Customers head to the exits while a weather warning sounds during the second round of the 2019 Masters tournament to be held at the Augusta National Golf Club in Augusta, Georgia. On April 12, forecasters warn that a new wave of storms could hit the tournament Sunday in the final hours. (Photo: Erik S. Lesser, EPA-EFE)
A weekend storm system is expected to cause severe thunderstorms, including heavy tornadoes, high winds and very large hail, from east Texas to western Alabama on Saturday.
The storm could also hit Georgia Sunday during the last hours of the day before. Masters Golf Tournament. The National Weather Service said the threat was spreading from the Ohio Valley to the southeast Sunday, while the tournament was taking place in Augusta, Georgia.
"Sunday will carry a risk of more widespread storms in the area and any storm could create harsh weather conditions with frequent lightning, torrential downpours and strong gusts of wind," said Alex Sosnowski, Senior Meteorologist at AccuWeather. Sirens of severe weather interrupted the game during Friday's round.
The series of classic April storms is emerging as a low-pressure system collides with warm, humid Gulf of Mexico air.
On Saturday, the extreme weather forecast zone extends from Dallas to Birmingham, Alabama. Cities like Lufkin, Texas; Monroe, La., Alexandria, La. And Jackson, Miss. In the Mile of the Storm.

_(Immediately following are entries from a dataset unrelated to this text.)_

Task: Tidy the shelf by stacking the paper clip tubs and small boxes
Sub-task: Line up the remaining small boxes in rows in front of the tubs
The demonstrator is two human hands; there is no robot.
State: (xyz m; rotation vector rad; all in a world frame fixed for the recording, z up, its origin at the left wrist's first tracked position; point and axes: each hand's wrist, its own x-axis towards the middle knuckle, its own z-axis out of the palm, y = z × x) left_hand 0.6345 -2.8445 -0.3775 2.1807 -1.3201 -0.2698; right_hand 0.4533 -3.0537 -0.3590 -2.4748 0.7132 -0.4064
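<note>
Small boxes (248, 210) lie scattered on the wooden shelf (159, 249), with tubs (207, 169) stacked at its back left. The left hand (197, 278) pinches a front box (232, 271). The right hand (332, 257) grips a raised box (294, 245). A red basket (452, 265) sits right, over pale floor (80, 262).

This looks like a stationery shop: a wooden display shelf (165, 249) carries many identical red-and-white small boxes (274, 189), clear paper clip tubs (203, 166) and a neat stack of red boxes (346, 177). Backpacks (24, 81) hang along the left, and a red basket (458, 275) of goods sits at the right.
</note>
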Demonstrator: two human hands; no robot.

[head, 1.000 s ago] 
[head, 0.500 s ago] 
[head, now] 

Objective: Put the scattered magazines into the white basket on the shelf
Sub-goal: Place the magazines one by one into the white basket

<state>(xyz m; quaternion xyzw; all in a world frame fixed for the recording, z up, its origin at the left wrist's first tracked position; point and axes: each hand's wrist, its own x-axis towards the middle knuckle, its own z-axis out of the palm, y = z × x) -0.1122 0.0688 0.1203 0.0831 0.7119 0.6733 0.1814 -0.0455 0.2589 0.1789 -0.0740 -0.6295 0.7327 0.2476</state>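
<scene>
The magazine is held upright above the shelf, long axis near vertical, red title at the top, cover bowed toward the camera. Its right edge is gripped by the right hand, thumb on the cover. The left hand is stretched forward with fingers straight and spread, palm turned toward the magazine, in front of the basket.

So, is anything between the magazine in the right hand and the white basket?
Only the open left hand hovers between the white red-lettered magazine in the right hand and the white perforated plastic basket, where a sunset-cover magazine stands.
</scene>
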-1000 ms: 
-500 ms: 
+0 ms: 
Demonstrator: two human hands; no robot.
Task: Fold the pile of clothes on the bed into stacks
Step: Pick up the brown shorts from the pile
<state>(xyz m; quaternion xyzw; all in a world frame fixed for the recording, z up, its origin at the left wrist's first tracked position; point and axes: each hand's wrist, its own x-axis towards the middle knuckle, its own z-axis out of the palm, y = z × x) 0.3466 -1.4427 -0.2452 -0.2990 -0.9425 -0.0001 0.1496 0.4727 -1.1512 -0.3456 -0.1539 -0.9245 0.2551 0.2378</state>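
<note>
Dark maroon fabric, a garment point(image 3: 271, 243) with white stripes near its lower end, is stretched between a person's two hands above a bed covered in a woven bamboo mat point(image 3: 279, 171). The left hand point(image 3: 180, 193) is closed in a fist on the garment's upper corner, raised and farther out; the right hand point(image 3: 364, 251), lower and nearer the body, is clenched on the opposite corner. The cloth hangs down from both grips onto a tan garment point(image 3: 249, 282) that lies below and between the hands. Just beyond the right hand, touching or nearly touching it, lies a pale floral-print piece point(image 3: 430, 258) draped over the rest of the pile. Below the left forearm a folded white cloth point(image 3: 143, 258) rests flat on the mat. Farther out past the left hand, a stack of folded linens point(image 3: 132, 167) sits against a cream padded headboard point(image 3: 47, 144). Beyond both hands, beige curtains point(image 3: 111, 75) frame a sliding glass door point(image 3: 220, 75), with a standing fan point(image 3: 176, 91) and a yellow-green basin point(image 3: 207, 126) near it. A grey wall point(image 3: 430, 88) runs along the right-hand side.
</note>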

Deadly and destructive tornadoes are most likely Saturday afternoons and evenings. Some tornadoes can be strong and stay on the ground for more than a few minutes.
As the storm unfolded overnight, hail up to 2 inches was reported in Big Lake, Texas, and tinny hail the size of a golf ball in Florien, Louisiana The Weather Channel reported.
Storms in the south take center stage after three days of heavy weather in the Upper Midwest, which dumped more than two feet of snow in some areas. At least two fatal car crashes – one in Minnesota and the other in Denver – have been blamed on bad weather: snow, ice and high winds have created driving conditions dangerous, including power outages in certain areas.
On Thursday, Minnesota Governor Tim Walz declared the state of emergency and activated the National Guard to help flood and save stranded motorists.